Once you have read the listing, write it all out exactly.

▶ Provided data
Segment Open

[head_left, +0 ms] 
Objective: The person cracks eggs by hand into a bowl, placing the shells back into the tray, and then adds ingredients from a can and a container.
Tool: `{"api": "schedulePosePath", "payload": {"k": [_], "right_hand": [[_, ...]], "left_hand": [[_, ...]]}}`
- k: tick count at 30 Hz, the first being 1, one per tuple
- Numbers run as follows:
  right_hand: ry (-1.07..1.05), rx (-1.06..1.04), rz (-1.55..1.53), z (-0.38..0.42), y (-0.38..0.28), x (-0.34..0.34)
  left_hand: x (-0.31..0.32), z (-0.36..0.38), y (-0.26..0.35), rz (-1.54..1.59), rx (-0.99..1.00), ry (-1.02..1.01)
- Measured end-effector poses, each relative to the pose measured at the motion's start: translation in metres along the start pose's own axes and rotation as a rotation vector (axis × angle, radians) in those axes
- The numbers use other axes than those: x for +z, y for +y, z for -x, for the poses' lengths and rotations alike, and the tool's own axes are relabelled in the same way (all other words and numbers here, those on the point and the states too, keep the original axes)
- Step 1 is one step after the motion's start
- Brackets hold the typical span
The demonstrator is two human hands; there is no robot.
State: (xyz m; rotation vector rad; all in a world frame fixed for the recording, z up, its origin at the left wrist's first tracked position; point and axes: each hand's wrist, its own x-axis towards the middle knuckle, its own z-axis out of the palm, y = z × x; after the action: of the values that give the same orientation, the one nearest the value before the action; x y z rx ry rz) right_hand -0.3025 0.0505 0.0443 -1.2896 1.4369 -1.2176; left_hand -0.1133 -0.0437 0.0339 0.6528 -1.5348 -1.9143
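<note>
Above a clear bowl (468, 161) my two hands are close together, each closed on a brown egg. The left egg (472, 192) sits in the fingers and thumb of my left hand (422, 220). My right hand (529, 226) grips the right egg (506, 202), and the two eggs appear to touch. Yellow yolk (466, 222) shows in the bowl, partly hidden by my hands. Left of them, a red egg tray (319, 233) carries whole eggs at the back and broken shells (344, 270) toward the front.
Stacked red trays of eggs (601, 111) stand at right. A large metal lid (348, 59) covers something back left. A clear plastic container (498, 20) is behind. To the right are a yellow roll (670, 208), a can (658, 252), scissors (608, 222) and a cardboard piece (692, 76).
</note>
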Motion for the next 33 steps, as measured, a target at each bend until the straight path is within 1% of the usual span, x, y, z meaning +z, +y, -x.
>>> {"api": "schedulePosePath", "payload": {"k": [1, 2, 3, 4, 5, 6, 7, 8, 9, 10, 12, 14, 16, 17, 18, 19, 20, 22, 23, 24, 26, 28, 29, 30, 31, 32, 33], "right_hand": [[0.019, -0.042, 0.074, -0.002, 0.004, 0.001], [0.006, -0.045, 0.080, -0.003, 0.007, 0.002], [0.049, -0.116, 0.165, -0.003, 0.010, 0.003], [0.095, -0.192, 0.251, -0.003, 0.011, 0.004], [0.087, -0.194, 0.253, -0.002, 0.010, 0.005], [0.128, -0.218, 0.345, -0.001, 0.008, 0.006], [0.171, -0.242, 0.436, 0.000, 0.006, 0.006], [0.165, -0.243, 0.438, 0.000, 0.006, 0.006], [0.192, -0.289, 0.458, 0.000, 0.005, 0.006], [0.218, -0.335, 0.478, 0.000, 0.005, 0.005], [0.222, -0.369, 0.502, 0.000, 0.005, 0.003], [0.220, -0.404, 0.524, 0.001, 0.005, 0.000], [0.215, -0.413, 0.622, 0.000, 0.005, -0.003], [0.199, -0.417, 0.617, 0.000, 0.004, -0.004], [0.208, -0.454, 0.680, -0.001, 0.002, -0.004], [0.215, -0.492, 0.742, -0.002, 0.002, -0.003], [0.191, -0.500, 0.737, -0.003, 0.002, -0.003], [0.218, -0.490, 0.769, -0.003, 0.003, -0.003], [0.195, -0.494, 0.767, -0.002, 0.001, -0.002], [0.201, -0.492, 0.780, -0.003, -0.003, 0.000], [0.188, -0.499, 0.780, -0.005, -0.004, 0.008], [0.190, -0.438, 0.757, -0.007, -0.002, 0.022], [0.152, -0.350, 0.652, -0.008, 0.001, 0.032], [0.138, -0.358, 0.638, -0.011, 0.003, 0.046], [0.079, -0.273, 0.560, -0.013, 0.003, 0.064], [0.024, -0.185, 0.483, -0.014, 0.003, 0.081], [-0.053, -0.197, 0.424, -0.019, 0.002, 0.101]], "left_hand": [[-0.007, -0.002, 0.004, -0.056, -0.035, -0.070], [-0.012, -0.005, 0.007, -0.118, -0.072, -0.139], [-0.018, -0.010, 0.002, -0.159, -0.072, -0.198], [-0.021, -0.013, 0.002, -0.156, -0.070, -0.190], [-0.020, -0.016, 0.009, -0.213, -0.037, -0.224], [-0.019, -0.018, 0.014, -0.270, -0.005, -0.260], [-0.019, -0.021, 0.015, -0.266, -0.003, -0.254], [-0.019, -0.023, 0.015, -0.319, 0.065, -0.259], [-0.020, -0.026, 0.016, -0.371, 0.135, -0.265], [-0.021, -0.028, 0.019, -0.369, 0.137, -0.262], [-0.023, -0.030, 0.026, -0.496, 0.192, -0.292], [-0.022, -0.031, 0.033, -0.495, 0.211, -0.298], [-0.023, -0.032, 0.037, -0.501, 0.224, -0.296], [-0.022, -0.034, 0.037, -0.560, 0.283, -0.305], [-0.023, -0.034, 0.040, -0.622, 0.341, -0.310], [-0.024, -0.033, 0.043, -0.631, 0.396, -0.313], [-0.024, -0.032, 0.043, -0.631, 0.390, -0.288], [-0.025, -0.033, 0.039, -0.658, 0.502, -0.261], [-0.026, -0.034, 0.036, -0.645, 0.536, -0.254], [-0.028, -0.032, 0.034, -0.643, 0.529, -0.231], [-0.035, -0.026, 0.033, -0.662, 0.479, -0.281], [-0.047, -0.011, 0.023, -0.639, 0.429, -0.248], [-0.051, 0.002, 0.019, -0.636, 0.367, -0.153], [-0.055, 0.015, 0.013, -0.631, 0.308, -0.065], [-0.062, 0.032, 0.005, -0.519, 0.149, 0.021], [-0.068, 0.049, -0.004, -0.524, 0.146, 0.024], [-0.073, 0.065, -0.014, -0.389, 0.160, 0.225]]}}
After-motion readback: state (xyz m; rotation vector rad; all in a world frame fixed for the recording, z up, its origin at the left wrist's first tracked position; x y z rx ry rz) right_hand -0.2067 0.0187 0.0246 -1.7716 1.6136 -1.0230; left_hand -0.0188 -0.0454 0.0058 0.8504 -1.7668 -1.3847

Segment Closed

▶ Answer to this problem
[head_left, +0 ms] 
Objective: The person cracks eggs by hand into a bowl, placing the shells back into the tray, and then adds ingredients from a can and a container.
Tool: `{"api": "schedulePosePath", "payload": {"k": [_], "right_hand": [[_, ...]], "left_hand": [[_, ...]]}}`
- k: tick count at 30 Hz, the first being 1, one per tuple
- Numbers run as follows:
  right_hand: ry (-1.07..1.05), rx (-1.06..1.04), rz (-1.55..1.53), z (-0.38..0.42), y (-0.38..0.28), x (-0.34..0.34)
  left_hand: x (-0.31..0.32), z (-0.36..0.38), y (-0.26..0.35), rz (-1.54..1.59), rx (-0.99..1.00), ry (-1.02..1.01)
- Measured end-effector poses, each relative to the pose measured at the motion's start: translation in metres along the start pose's own axes and rotation as a rotation vector (axis × angle, radians) in those axes
- The numbers use other axes than those: x for +z, y for +y, z for -x, for the poses' lengths and rotations alike, and the tool's own axes are relabelled in the same way (all other words and numbers here, those on the point and the states too, keep the original axes)
- Step 1 is one step after the motion's start
- Brackets hold the typical span
The demonstrator is two human hands; there is no robot.
State: (xyz m; rotation vector rad; all in a world frame fixed for the recording, z up, its origin at the left wrist's first tracked position; point and axes: each hand's wrist, its own x-axis towards the middle knuckle, its own z-axis out of the palm, y = z × x; after the action: of the values that give the same orientation, the one nearest the value before the action; x y z rx ry rz) right_hand -0.3025 0.0505 0.0443 -1.2896 1.4369 -1.2176; left_hand -0.1133 -0.0437 0.0339 0.6528 -1.5348 -1.9143
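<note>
Above a clear bowl (468, 161) my two hands are close together, each closed on a brown egg. The left egg (472, 192) sits in the fingers and thumb of my left hand (422, 220). My right hand (529, 226) grips the right egg (506, 202), and the two eggs appear to touch. Yellow yolk (466, 222) shows in the bowl, partly hidden by my hands. Left of them, a red egg tray (319, 233) carries whole eggs at the back and broken shells (344, 270) toward the front.
Stacked red trays of eggs (601, 111) stand at right. A large metal lid (348, 59) covers something back left. A clear plastic container (498, 20) is behind. To the right are a yellow roll (670, 208), a can (658, 252), scissors (608, 222) and a cardboard piece (692, 76).
</note>
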Motion for the next 33 steps, as measured, a target at each bend until the straight path is within 1% of the usual span, x, y, z meaning +z, +y, -x.
>>> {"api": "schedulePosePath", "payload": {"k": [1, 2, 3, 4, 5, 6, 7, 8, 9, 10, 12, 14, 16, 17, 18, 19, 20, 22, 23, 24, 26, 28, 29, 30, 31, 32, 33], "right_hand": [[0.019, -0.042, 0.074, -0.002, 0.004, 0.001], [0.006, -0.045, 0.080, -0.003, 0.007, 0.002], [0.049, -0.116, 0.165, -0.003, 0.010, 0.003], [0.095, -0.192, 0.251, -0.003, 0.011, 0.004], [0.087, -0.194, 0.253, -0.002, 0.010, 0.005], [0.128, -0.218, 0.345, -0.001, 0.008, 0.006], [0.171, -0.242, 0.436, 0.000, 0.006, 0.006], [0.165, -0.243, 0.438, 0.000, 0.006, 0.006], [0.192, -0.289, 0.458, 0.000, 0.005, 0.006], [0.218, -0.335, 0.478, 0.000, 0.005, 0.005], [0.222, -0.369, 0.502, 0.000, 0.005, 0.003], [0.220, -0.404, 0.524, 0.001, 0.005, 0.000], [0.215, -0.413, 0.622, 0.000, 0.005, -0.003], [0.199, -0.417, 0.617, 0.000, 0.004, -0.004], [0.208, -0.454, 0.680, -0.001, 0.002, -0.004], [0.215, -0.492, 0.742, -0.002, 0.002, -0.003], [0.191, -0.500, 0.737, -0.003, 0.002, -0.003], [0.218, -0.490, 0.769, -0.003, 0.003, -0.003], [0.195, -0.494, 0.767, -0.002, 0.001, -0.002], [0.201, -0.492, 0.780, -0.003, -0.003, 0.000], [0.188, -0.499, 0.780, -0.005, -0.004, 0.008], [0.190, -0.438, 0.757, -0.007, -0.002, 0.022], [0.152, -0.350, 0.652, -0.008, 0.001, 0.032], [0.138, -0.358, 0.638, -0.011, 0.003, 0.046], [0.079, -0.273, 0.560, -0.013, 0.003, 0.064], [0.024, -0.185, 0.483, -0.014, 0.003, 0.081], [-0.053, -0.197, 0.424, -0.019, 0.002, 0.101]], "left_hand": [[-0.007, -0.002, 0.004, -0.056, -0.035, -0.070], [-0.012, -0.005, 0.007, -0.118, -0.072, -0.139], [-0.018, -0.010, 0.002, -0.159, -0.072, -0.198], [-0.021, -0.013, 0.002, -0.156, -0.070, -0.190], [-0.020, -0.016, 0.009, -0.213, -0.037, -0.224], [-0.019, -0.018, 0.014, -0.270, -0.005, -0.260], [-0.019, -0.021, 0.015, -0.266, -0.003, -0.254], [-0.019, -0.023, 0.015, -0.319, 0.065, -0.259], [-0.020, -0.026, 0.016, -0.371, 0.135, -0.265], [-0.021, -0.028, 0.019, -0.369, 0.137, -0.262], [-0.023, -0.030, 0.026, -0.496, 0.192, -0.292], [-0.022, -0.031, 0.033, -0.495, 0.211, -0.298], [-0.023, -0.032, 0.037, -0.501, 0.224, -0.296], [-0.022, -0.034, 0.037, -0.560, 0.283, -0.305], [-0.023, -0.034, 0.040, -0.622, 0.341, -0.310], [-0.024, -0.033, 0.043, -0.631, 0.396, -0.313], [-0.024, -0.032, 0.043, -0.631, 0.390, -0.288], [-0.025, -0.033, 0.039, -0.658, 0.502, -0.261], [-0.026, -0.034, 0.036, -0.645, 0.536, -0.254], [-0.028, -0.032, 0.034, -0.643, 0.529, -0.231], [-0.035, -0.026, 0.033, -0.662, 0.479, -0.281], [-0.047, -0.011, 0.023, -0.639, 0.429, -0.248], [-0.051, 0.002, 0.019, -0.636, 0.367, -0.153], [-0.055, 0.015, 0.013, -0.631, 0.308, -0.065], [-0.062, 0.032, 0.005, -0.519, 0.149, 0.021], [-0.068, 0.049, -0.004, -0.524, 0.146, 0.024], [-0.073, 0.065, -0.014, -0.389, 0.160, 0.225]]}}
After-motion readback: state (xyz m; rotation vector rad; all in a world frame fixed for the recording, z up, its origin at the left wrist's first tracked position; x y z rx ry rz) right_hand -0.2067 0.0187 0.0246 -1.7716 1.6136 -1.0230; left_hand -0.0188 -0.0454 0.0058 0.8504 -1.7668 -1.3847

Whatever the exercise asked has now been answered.